Salah satu solusi untuk mengatasi berbagai permasalahan tersebut adalah meningkatkan fungsi kelurahan sebagai garda terdepan pelayanan publik, terutama dalam hal koordinasi, fasilitasi, dan penyampaian aspirasi masyarakat kepada perangkat daerah terkait.

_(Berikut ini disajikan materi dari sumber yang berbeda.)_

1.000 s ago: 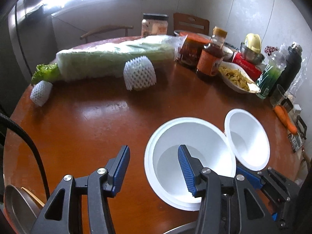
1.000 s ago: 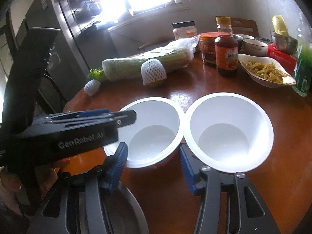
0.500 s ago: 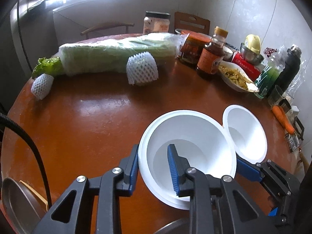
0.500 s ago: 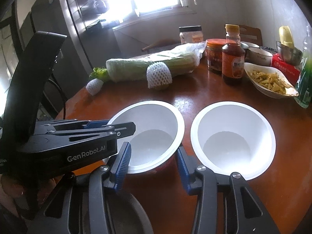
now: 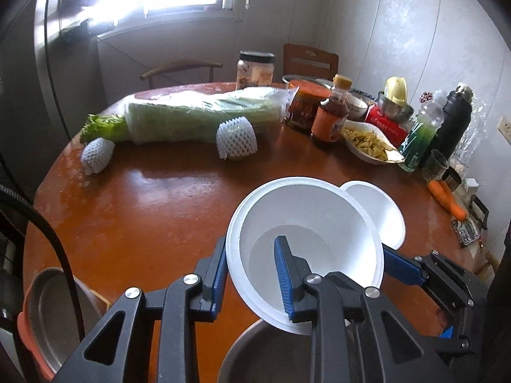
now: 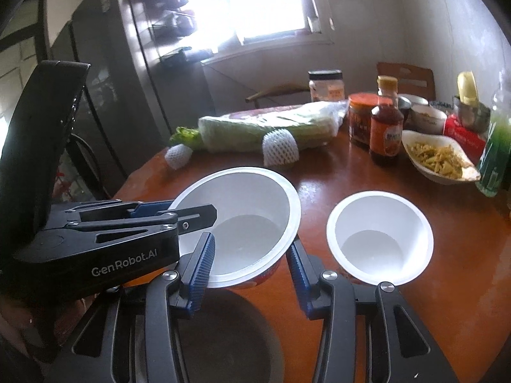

Dari aspek tata kelola pemerintahan, pemerintah kota dapat melakukan penguatan peran kelurahan melalui mekanisme yang dibenarkan oleh regulasi, seperti penugasan khusus (delegasi tugas), pendelegasian sebagian kewenangan yang diperbolehkan, atau pembentukan unit kerja pendukung di bawah organisasi perangkat daerah yang dapat bekerja lebih dekat dengan wilayah kelurahan, tanpa mengubah kedudukan kelurahan sebagaimana diatur dalam perundang-undangan.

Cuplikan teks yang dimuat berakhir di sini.